“Oh, let it do so, sir,” replied Alice; “there are soldiers in the town, and there are three regiments at Oxford!”
“Ah, poor Oxford!” exclaimed Sir Henry, whose vacillating state of mind was turned by a word to any new subject that was suggested,—“Seat of learning and loyalty! these rude soldiers are unfit inmates for thy learned halls and poetical bowers; but thy pure and brilliant lamp shall defy the foul breath of a thousand churls, were they to blow at it like Boreas. The burning bush shall not be consumed, even by the heat of this persecution.”
“True, sir,” said Alice, “and it may not be useless to recollect, that any stirring of the royalists at this unpropitious moment will make them deal yet more harshly with the University, which they consider as being at the bottom of every thing which moves for the King in these parts.”

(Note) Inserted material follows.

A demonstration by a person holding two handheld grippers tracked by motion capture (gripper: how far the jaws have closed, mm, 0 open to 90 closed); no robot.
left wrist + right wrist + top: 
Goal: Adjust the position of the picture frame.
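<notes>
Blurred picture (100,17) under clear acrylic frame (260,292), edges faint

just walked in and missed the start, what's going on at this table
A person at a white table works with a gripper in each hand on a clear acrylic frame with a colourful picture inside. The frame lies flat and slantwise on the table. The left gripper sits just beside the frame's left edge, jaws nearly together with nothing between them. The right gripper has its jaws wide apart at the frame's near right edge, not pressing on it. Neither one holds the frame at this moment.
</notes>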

“It is true, wench,” replied the knight; “and small cause would make the villains sequestrate the poor remains which the civil wars have left to the colleges. That, and the risk of my poor fellows—Well! thou hast disarmed me, girl. I will be as patient and calm as a martyr.”
“Pray God you keep your word, sir!” replied his daughter; “but you are ever so much moved at the sight of any of these men, that”—
“Would you make a child of me, Alice?” said Sir Henry. “Why, know you not that I can look upon a viper, or a toad, or a bunch of engendering adders, without any worse feeling than a little disgust? and though a roundhead, and especially a red-coat, are in my opinion more poisonous than vipers, more loathsome than toads, more hateful than knotted adders, yet can I overcome my nature so far, that should one of them appear at this moment, thyself should see how civilly I would entreat him.”
As he spoke, the military preacher abandoned his leafy screen, and stalking forward, stood unexpectedly before the old cavalier, who stared at him, as if he had thought his expressions had actually raised a devil.
“Who art thou?” at length said Sir Henry, in a raised and angry voice, while his daughter clung to his arm in terror, little confident that her father’s pacific resolutions would abide the shock of this unwelcome apparition.
“I am, one,” replied the soldier, “who neither fear nor shame to call myself a poor day-labourer in the great work of England—umph!—Ay, a simple and sincere upholder of the good old cause.”
“And what the devil do you seek here?” said the old knight, fiercely.